What this task involves:
Using the entries below, write out the line with "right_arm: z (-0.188", the line with "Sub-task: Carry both", and every line in between, exactly as each is written.

Task inputs:
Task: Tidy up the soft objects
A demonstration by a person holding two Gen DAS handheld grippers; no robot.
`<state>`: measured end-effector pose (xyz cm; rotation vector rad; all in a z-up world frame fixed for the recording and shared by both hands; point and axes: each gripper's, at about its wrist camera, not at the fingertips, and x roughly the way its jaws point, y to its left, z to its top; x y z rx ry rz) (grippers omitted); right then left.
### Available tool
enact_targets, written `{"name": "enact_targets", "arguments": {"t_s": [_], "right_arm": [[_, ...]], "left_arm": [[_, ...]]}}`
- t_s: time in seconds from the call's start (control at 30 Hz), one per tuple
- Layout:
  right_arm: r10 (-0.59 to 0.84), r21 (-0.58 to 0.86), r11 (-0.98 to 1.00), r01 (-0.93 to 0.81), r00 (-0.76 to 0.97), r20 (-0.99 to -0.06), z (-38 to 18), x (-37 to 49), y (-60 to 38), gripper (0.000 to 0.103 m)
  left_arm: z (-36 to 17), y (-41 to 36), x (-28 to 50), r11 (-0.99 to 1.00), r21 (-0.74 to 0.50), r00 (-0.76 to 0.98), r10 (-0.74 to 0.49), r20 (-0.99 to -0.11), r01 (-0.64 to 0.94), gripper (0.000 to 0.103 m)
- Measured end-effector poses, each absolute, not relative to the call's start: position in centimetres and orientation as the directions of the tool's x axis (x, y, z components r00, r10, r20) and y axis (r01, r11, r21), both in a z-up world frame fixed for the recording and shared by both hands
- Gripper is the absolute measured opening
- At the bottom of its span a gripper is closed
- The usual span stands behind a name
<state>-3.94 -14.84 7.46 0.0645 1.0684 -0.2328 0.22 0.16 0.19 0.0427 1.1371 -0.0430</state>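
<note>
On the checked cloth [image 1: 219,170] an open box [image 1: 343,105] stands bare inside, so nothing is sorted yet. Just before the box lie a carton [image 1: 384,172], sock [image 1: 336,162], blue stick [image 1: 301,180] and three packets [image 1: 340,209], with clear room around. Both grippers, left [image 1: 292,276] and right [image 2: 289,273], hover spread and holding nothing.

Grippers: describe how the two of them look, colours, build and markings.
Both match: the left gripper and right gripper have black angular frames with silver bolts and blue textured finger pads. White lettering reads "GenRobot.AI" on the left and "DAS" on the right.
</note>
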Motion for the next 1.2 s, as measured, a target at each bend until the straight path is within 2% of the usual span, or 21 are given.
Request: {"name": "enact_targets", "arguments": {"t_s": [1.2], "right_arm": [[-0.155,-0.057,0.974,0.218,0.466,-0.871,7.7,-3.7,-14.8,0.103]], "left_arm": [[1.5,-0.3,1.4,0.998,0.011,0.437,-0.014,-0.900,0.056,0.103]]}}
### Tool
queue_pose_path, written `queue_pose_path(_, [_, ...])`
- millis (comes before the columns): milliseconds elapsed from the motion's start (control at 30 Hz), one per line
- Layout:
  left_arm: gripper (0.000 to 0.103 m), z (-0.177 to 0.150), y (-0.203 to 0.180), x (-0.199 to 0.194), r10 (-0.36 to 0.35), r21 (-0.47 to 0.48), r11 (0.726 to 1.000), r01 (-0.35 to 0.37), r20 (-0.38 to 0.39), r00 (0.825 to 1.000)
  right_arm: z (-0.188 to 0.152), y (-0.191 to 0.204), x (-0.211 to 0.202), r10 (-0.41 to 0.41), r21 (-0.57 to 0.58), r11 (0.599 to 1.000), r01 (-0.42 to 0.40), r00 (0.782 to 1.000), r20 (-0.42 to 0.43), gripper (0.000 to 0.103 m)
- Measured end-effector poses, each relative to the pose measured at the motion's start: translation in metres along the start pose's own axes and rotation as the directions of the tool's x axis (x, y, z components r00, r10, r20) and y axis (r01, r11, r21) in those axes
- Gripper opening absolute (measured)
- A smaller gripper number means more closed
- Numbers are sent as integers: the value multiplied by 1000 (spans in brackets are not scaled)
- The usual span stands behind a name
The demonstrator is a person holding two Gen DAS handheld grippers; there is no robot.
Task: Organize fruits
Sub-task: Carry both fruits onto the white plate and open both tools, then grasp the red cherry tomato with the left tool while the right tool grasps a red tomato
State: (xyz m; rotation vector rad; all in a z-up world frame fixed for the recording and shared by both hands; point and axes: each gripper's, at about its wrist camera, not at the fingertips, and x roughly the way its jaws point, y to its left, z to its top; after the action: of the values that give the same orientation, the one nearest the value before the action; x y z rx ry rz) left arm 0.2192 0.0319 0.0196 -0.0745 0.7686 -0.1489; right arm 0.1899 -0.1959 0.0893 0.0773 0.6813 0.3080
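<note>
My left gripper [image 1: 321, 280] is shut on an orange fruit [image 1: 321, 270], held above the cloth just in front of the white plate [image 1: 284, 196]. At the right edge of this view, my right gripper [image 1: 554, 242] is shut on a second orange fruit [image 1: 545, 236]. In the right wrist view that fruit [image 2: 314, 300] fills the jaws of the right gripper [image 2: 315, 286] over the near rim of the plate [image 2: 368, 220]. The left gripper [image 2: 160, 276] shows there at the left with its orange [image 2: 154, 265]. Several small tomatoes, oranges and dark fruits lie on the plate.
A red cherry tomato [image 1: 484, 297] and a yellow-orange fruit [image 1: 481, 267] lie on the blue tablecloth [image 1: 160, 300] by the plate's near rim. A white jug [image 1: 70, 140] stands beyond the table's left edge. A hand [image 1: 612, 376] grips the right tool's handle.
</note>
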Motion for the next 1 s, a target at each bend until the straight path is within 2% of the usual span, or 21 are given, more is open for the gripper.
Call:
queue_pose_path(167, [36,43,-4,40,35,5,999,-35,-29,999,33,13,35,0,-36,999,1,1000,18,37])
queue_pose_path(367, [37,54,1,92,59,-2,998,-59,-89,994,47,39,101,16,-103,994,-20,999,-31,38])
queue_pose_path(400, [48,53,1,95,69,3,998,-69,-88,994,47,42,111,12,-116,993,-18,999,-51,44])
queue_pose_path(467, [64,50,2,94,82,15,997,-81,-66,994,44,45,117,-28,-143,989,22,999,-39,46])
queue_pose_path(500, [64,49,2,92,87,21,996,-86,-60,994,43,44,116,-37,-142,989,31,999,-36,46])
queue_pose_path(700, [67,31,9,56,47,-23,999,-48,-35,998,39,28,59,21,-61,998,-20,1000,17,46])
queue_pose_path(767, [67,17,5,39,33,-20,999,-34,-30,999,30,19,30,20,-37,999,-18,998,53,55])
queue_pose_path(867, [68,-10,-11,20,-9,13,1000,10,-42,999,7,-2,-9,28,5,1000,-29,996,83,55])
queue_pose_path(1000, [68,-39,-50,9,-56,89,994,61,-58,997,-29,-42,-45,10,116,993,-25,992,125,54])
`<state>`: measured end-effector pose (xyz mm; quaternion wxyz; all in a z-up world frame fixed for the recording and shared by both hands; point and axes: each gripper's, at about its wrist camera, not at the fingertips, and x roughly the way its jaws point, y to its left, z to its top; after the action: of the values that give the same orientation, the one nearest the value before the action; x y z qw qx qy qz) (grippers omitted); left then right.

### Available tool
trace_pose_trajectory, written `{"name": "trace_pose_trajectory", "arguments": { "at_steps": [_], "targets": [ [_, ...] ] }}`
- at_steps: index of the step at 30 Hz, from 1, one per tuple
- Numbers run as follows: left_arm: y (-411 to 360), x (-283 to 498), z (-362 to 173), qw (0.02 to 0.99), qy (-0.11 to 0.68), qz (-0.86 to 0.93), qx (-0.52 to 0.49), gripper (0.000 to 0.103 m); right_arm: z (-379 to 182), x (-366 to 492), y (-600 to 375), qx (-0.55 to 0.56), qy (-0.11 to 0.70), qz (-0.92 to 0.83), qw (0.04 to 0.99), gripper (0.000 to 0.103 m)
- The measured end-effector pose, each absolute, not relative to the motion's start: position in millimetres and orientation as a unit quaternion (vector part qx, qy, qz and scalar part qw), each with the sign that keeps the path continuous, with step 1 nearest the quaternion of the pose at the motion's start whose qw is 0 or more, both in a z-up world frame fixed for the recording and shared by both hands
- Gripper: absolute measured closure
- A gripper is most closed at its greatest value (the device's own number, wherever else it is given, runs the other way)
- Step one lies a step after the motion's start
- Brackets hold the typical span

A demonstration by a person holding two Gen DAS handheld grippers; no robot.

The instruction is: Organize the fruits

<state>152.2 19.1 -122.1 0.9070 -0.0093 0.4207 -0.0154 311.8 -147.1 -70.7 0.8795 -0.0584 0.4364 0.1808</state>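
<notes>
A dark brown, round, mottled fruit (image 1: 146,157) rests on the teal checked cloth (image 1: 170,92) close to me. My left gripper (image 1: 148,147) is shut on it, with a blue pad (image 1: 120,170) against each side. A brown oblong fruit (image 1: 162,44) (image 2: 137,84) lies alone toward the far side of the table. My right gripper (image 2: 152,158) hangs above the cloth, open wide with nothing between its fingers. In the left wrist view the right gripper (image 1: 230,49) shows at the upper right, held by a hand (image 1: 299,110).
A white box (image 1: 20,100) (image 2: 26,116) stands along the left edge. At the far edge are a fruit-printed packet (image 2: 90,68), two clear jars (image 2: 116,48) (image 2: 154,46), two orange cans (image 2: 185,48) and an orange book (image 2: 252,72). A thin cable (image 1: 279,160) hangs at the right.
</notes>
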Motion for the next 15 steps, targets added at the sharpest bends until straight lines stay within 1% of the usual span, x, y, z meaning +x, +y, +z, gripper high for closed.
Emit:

Solution to this exercise:
  right_arm: z (-0.188 to 0.152), y (-0.191 to 0.204), x (-0.211 to 0.202), r10 (-0.41 to 0.41), r21 (-0.57 to 0.58), r11 (0.599 to 1.000), r01 (-0.42 to 0.40), r00 (0.782 to 1.000), r20 (-0.42 to 0.43), gripper (0.000 to 0.103 m)
- Measured end-effector poses, each relative to the pose measured at the motion's start: translation in metres along the start pose's own axes and rotation as the directions of the tool's x axis (x, y, z components r00, r10, r20) and y axis (r01, r11, r21) in those axes
- Gripper opening absolute (measured)
- A smaller gripper number means more closed
- Numbers are sent as integers: the value multiplied by 1000 (spans in brackets are not scaled)
- The usual span stands behind a name
The demonstrator is a person holding two Gen DAS handheld grippers; there is no robot.
Task: Organize fruits
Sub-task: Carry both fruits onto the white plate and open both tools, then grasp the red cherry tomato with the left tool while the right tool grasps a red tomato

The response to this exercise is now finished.